I sit at a cluttered desk, with a cluttered desktop. My mind is cluttered, but definitely less so recently. The rudder that so many of us lack these days is purpose. We’ve all been told, convinced, or simply came to the conclusion that at some point we mostly exists as wheels in a bigger machine and that everything is meaningless in the sense that it matters on a larger scale. Nihilism runs amok and people fail to achieve the apparent goal of really that nothing matters which is to decide on a couple of things that personally do. How that is actually worked out though varies so much from person to person. And in my case there are a few things that matter. Again, shocking probably nobody. Me, unable to decide on a single directive. I managed to find a level that works though, but my routine still needs work. All any of us can do in that situation is do better from here on. Habits exist as they do until we try to do them differently and then eventually, theoretically, they exist without having to think about them. Finding something to do, some central driving self narrative to serve as a point of magnetism for your attention. Odds are that if you really pay attention you will find something that your attention drifts toward. Follow it. See where it goes. Take action. That’s the really tricky part is shifting from thinking and day dreaming where you can be anything that you tell yourself you are into actually working toward making those day dreams a reality.

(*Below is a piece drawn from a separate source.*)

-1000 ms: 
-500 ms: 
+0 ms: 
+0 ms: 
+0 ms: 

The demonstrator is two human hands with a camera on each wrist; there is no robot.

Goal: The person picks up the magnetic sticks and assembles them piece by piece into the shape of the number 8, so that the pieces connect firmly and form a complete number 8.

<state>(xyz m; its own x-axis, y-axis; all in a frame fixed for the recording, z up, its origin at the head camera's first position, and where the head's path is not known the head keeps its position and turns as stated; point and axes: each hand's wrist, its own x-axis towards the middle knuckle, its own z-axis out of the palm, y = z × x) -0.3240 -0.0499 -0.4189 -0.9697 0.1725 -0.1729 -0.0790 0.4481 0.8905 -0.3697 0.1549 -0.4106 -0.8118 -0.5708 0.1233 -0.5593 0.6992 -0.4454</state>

What do you want to do that you feel like you aren’t because you can’t? How much of that is just something that you’re telling yourself? What barriers are real and what barriers are just there to protect you from harm that isn’t there? We are what we do and what we do is what we focus on and that all just serves to feedback into itself until we achieve what we set out to do. Getting out of a funk can be as simple as taking a step. No one ever said that simple was easy though.